Pandemic Horror Pros and Cons
by Kristin Battestella
Being at home during the Coronavirus
outbreak has led to new viewing opportunities and plenty of time to
watch them. Unfortunately, that doesn't mean that these recent famous
monsters, demon films, supernatural tales, and ghostly terrors are
going to be all quality.
These
were Good...
Frankenstein
– Jonny Lee Miller (Elementary) and Benedict Cumberbatch
(Sherlock) alternate as the Doctor and His Monster for
director Danny Boyle (Shallow Grave) in these two, two hour
performances presented by National Theatre Live. Tolling bells,
heartbeats, billowing backdrops, red lighting, and shadows invoke
membranes and tissue for the monstrous birth while circular staging,
mechanical floor changes, and electricity crackle with smoke and
sound effects. Sweeping camerawork and overhead views add a surreal,
looking down on high symbolism as locomotives, goggles, and top hats
create an industrial, steampunk mood. Well done scarring, stitching,
and bald, pasty looks match the pulsing nerves and body contortions
which, though melodramatic for the back row to some, are realistic
discoveries. This performance requires a certain agility and
flexibility – Cumberbatch shows range in the ugly, yet his
portrayal is more childlike or simpleton compared to Miller's
guttural cries and visceral physicality. Our Creature begins
helpless, unable to control his limbs amid confusion, laughter, and
pain. With no dialogue in the first ten minutes, the audience is
expected to be familiar with the story, leaving the doctor's
abandonment, sing song rowdy, and horrified crowds to speak for
themselves alongside young innocence and an emotional score. Some
viewers may find the interpretive almost performance art bemusing at
first, however the beatings on the street lead to a humble homestead
and a blind man unafraid of kindness, and the drama gets better as it
goes on with lessons on God, sin, tenderness, and paradise. Men are
hungry, thirsty for food and knowledge – asking big questions on
existence, friendship, and philosophy while conflict and tragedy
mount. Dreams of a female creature come to life are an unexpected but
welcome ballet before fire, screams, fear, and revenge. Fiancee Naomi
Harris (Skyfall) is sublime in modern regency looks, but her
grace and compassion aren't what Victor wants thanks to fatal
lakeside encounters and vengeful confrontations. He despises his
Creation but is proud of him because The Monster proves Victor could,
and superb intellectual debates on who's the hardened murderer or
justified and wronged lonely are really about conquering death rather
than scientific experimentation. Reasoning like men falls prey to
grave robbing and aggression, and though appalled at a second, surely
wicked creation, Victor delights in the female challenge. Cumberbatch
is more in his element reveling in the mad science as nightmares and
ghosts create a sounding board in lieu of showing laboratory wonders.

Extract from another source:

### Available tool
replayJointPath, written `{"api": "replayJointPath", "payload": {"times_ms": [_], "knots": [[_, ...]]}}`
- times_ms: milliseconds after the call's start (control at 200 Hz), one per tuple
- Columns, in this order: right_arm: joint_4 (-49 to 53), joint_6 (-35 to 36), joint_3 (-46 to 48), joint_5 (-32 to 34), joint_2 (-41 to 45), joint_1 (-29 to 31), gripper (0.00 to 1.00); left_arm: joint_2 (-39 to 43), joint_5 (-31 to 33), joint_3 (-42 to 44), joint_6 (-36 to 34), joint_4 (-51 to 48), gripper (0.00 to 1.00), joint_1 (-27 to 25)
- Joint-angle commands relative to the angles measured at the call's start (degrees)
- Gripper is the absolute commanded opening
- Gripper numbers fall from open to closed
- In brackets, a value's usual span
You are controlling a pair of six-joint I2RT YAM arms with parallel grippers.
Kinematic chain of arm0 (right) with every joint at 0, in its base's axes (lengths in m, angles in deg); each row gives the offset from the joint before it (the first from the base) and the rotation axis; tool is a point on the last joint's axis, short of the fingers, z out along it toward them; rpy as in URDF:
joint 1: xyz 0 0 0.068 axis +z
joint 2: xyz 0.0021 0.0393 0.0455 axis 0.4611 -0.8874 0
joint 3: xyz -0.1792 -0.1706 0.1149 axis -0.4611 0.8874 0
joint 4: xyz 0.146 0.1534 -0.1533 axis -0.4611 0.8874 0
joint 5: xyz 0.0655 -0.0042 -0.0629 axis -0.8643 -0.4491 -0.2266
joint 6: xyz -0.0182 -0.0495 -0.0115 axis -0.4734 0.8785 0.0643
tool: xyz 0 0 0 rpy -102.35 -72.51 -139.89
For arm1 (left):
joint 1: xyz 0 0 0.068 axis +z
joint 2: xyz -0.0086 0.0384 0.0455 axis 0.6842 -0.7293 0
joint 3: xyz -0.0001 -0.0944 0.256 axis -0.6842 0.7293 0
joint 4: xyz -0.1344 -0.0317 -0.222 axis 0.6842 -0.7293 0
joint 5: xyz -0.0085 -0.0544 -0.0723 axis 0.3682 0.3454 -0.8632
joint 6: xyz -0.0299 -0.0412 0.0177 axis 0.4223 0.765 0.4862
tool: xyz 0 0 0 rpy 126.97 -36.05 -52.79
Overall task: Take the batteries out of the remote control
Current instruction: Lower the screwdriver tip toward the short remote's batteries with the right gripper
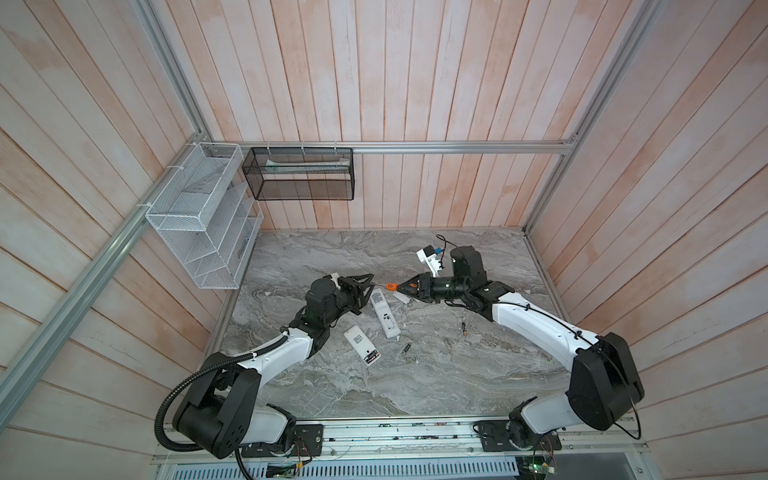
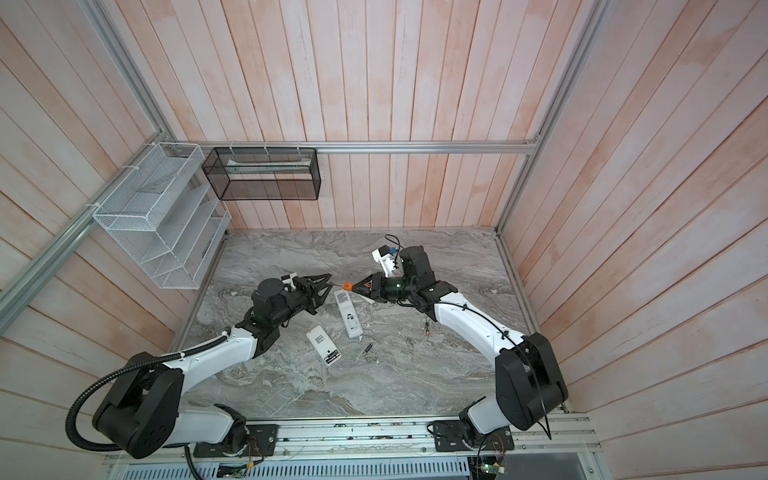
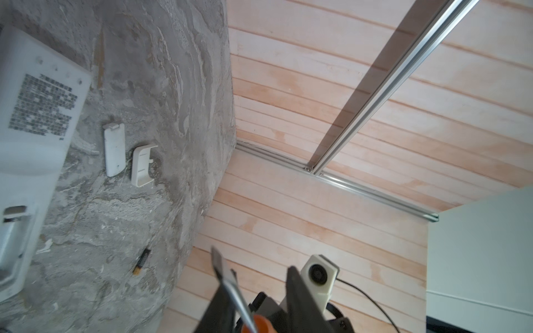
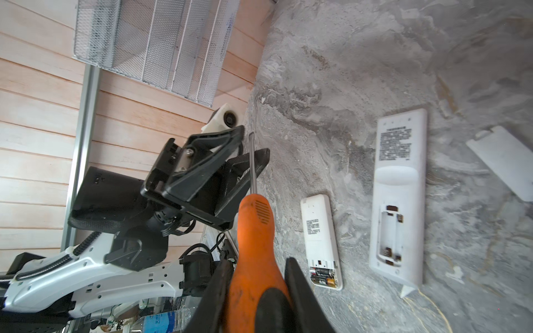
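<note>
Two white remotes lie face down mid-table in both top views. The small remote [image 1: 363, 345] [image 4: 318, 227] has its compartment open with batteries [image 4: 324, 276] inside. On the long remote [image 1: 384, 313] [image 4: 399, 187] the open compartment is empty. Two loose batteries [image 1: 406, 349] [image 1: 463, 328] lie on the marble; one battery [image 3: 142, 261] appears in the left wrist view. My right gripper [image 1: 405, 286] [image 4: 259, 262] is shut on the orange screwdriver [image 1: 391, 286] [image 4: 253, 230]. The left gripper [image 1: 372, 282] [image 3: 253, 262] is open, and the screwdriver's shaft [image 3: 230, 285] runs between its fingers.
Two white battery covers [image 3: 114, 150] [image 3: 142, 165] lie beside the long remote. A white mesh rack [image 1: 199, 216] and a black mesh basket [image 1: 299, 174] hang on the walls at the back left. Aluminium rails edge the marble table [image 1: 436, 374].
</note>
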Motion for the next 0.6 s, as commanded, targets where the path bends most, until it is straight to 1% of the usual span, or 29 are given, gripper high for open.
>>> {"api": "replayJointPath", "payload": {"times_ms": [0, 60, 120, 195, 295, 390, 515, 595], "knots": [[8.08, 5.2, -1.23, 1.75, 3.14, -1.89, 0.14, 4.01, -4.84, -1.75, -8.8, -8.65, 0.5, 1.78], [12.01, 7.93, -1.13, 1.93, 4.11, -2.82, 0.14, 6.52, -7.25, -2.1, -13.86, -16.04, 0.56, 3.29], [16.28, 10.87, -0.84, 1.0, 4.66, -3.43, 0.14, 9.33, -7.98, -2.49, -19.27, -24.49, 0.62, 4.82], [21.64, 15.39, -0.41, -1.69, 4.79, -3.57, 0.14, 13.15, -8.1, -1.71, -24.26, -30.96, 0.66, 6.8], [25.86, 20.0, 1.84, -6.68, 5.18, -3.11, 0.13, 16.41, -9.21, -0.59, -29.31, -36.98, 0.71, 9.61], [28.49, 22.84, 3.55, -8.15, 5.8, -1.08, 0.13, 17.6, -10.83, 0.55, -32.22, -39.19, 0.77, 11.51], [28.56, 23.89, 5.05, -7.78, 6.03, 3.84, 0.13, 17.36, -14.17, 2.68, -33.09, -36.04, 0.84, 12.36], [27.08, 23.37, 6.49, -6.4, 5.45, 7.14, 0.13, 16.91, -15.17, 3.53, -32.83, -34.63, 0.87, 12.38]]}}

This perfect woman, however, needs a man not a monster, and the
conflict doesn't shy away from the marital bed. Our impotent,
stitching perfection together doctor won't procreate with his wife,
but the females here are objects of desire solely for the violence of
men, never appreciated for their goodness and unnecessarily assaulted
as father doctor and creation son each learn to lie and best each
other for their own gain. Although unnecessary extras and a slow,
uneven start may feel off putting or overlong to some, the action and
dramatic pace increase in the second half. I personally preferred the
Miller as the Creature version, but thanks to National Theatre At
Home Options, this dual told story remains entertaining with some
great one on one segments for an interactive classroom reading and
viewing comparison.
The Heretics –
Kidnappings, ritual symbols, altars, torches, and cults lead to
freaky masks, chanting, demons, and sacrifices in this 2017 Canadian
indie. The nightmares continue five years later despite group
therapy, volunteer work, and an overprotective mother who won't let
her daughter walk home alone. Assaulted and abused women are meek and
apologetic, comforted by time heals all wounds hopeful, but others
don't want to be touched, refusing to be victims and tired of lies
that don't make it better. Would they go back and change their
experience or seek revenge? Our female couple supports each other
with realistic conversations and maturity – not horror's typical
angry lez be friends titillation solely for the viewer gaze.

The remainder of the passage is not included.